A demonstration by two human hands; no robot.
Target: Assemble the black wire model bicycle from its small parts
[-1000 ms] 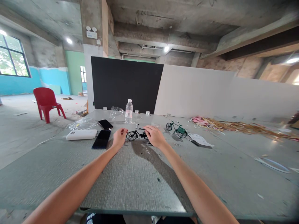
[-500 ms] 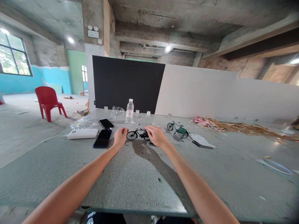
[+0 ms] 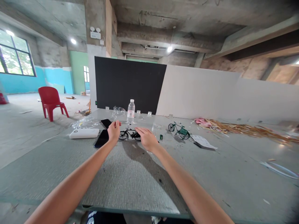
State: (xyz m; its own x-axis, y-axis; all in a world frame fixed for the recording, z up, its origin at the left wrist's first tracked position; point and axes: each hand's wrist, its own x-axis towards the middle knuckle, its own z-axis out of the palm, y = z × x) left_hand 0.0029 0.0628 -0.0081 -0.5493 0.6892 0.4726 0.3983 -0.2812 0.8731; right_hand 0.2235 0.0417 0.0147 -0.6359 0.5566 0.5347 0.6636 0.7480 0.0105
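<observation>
A small black model bicycle (image 3: 130,135) stands upright on the grey table, its handlebar at the left. My right hand (image 3: 147,139) is at its rear end, the fingers long and close together over the saddle and back wheel. Its thumb is hidden, and part of the rear wheel is covered. Just left of the front wheel, my left hand (image 3: 113,133) is raised with bent fingers, fingertips slightly apart and nothing visible between them. To the right, a green model bicycle (image 3: 179,130) with green side bags stands alone. A small dark green piece (image 3: 161,137) lies beyond my right hand.
A water bottle (image 3: 131,111) stands behind the black bicycle. Two phones, one a dark phone (image 3: 101,140), and a white power bank (image 3: 84,133) lie at left near clear plastic wrap (image 3: 86,123). A paper sheet (image 3: 203,142) with a pen (image 3: 195,143) lies at right.
The black bicycle has shifted left across the table together with my right hand. My left hand has moved left and up, partly covering the phones. The dark green piece has come into view.
</observation>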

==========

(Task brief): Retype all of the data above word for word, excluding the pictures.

(Solved problem):
A demonstration by two human hands; no robot.
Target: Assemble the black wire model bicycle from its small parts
[-1000 ms] 
[-500 ms] 
[+0 ms] 
State: (xyz m; its own x-axis, y-axis; all in a world frame fixed for the recording, z up, its origin at the left wrist's first tracked position; point and axes: each hand's wrist, its own x-axis towards the middle knuckle, its own z-axis out of the palm, y = z × x) left_hand 0.0029 0.0628 -0.0081 -0.5493 0.6892 0.4726 0.3983 -0.2812 0.8731; right_hand 0.2235 0.0417 0.0147 -0.6359 0.5566 0.5347 0.6636 0.7480 0.0105
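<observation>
A small black model bicycle (image 3: 130,135) stands upright on the grey table, its handlebar at the left. My right hand (image 3: 147,139) is at its rear end, the fingers long and close together over the saddle and back wheel. Its thumb is hidden, and part of the rear wheel is covered. Just left of the front wheel, my left hand (image 3: 113,133) is raised with bent fingers, fingertips slightly apart and nothing visible between them. To the right, a green model bicycle (image 3: 179,130) with green side bags stands alone. A small dark green piece (image 3: 161,137) lies beyond my right hand.
A water bottle (image 3: 131,111) stands behind the black bicycle. Two phones, one a dark phone (image 3: 101,140), and a white power bank (image 3: 84,133) lie at left near clear plastic wrap (image 3: 86,123). A paper sheet (image 3: 203,142) with a pen (image 3: 195,143) lies at right.
The black bicycle has shifted left across the table together with my right hand. My left hand has moved left and up, partly covering the phones. The dark green piece has come into view.
</observation>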

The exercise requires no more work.